Fitch Rates $120MM New Orleans, LA Bonds 'A+'; Upgrades Outstanding

AUSTIN, Texas--()--Fitch Ratings has assigned an 'A+' rating to the following City of New Orleans, Louisiana obligations:

--$50.4 million (est.) General Obligation (GO) Refunding Bonds series 2016;

--$70 million Public Improvement Bonds series 2016.

The GO refunding bonds are scheduled for a negotiated sale the week of Sept. 12th, and proceeds will be used to refund a portion of the city's outstanding tax-supported debt for interest savings. The public improvement bonds are scheduled to be sold competitively around the second week of October; proceeds will finance street improvements.

In addition, Fitch has upgraded the following ratings:

-- $531.9 million in GO and public improvement bonds of the city and the Board of Liquidation, City Debt to 'A+' from 'A-';

--$176.2 million limited tax refunding bonds, series 2012 to 'A+' from 'BBB+';

--$19.5 million Audubon Commission aquarium tax bonds, series 2011A-1 to 'A+' from 'A-';

--The city's Long-Term Issuer Default Rating (IDR) to 'A+' from 'A-'.

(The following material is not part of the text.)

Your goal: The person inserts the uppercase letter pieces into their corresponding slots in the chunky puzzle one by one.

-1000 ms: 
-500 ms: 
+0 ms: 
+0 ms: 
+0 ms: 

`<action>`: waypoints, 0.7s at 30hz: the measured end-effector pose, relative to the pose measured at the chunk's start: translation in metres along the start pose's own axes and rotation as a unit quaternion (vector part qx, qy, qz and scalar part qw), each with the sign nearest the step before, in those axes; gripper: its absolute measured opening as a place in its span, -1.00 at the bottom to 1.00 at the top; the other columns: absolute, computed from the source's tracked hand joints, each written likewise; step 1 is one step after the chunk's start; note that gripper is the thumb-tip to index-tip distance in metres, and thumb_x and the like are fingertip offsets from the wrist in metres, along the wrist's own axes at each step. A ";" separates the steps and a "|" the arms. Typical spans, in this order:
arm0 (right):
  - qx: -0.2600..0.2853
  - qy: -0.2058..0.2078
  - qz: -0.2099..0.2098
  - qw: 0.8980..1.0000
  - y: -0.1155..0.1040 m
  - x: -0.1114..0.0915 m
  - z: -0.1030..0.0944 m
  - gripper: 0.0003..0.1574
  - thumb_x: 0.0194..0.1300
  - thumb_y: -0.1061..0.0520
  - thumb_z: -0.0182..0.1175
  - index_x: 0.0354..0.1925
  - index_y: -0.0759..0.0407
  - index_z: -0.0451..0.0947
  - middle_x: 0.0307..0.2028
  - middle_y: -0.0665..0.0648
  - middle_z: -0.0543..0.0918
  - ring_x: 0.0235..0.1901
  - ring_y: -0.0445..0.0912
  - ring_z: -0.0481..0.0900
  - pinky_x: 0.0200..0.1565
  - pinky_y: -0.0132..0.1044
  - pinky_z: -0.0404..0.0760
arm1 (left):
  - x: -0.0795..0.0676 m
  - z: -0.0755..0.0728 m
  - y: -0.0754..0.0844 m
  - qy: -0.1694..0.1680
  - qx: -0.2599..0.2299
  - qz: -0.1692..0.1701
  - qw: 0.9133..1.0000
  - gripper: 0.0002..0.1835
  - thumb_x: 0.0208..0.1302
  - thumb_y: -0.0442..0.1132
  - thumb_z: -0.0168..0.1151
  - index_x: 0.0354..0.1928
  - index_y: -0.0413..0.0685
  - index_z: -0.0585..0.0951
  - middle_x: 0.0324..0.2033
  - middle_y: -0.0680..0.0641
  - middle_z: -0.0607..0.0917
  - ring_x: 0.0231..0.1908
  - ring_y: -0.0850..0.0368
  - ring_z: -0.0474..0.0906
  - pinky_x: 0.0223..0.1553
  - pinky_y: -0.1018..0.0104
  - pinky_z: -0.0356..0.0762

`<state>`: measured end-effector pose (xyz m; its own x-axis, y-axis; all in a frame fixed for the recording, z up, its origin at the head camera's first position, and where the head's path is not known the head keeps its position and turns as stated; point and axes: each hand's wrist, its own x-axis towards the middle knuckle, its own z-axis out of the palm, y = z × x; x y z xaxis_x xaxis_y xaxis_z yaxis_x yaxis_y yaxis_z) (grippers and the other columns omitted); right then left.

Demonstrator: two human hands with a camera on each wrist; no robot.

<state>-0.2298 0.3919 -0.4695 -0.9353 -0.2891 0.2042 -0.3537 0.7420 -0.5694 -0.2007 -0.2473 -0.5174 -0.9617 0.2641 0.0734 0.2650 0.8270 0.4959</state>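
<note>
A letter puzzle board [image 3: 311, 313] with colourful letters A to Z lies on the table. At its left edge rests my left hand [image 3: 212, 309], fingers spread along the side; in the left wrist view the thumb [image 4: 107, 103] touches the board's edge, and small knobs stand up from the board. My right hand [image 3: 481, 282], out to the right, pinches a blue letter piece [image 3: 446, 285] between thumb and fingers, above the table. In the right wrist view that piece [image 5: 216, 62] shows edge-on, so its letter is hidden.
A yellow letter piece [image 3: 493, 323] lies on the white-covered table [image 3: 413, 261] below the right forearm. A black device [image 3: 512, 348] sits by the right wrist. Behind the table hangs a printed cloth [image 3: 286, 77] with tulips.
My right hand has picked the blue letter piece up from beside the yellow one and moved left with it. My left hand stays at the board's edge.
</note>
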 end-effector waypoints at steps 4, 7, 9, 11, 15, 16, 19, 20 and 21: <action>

The Rating Outlook is Stable.

SECURITY

The GO and public improvement bonds are payable from an unlimited ad valorem tax levied against all taxable property in the city. The limited tax and aquarium tax bonds are special obligations of the city, payable from limited ad valorem taxes that are subject to rate adjustment from time to time due to reassessment.

KEY RATING DRIVERS

The upgrade of the city's IDR and bond ratings to 'A+' from 'A-' largely reflects the assessment of the city's credit profile using Fitch's revised criteria for U.S. state and local governments, which was released on April 18, 2016. The 'A+' rating incorporates sound revenue growth prospects and a manageable liability burden, as well as adequate expenditure flexibility and a less than robust operating cushion. The city's economy continues to perform well, as evidenced by recent gains in economically sensitive revenues. Management settled a long-running pay dispute with firefighters, although other public safety and pension challenges remain. Reserves are now at satisfactory levels. Under the new U.S. state and local government rating criteria Fitch generally ties both ULT and limited tax ratings to the IDR, resulting in a two-notch upgrade for the Audubon Commission bonds and a three-notch upgrade for the series 2012 limited tax refunding bonds.

Economic Resource Base

New Orleans' status as a major tourism destination, along with its significant commercial presence, supports Fitch's projection of solid growth prospects as the city continues its recovery from Hurricane Katrina in 2005. The local economy continues to diversify from a historical reliance on shipping and energy with gains in healthcare and technology. The population is estimated at about 390,000, roughly 85% of the pre-Katrina total.

Revenue Framework: 'aa' factor assessment

New Orleans' 10-year revenue history has trailed U.S. GDP but exceeded inflation, and Fitch anticipates a similar if not stronger performance going forward as the economy expands. The city's ability to increase revenues through fees and charges is balanced against an inability to increase property or sales tax rates without voter approval.

Expenditure Framework: 'a' factor assessment

Spending increases should generally track revenue growth. A recent settlement with firefighters over back pay establishes a certain repayment schedule, although other pressures continue. Carrying costs (debt and employee benefits) are moderately high, but Fitch considers overall expenditure flexibility adequate.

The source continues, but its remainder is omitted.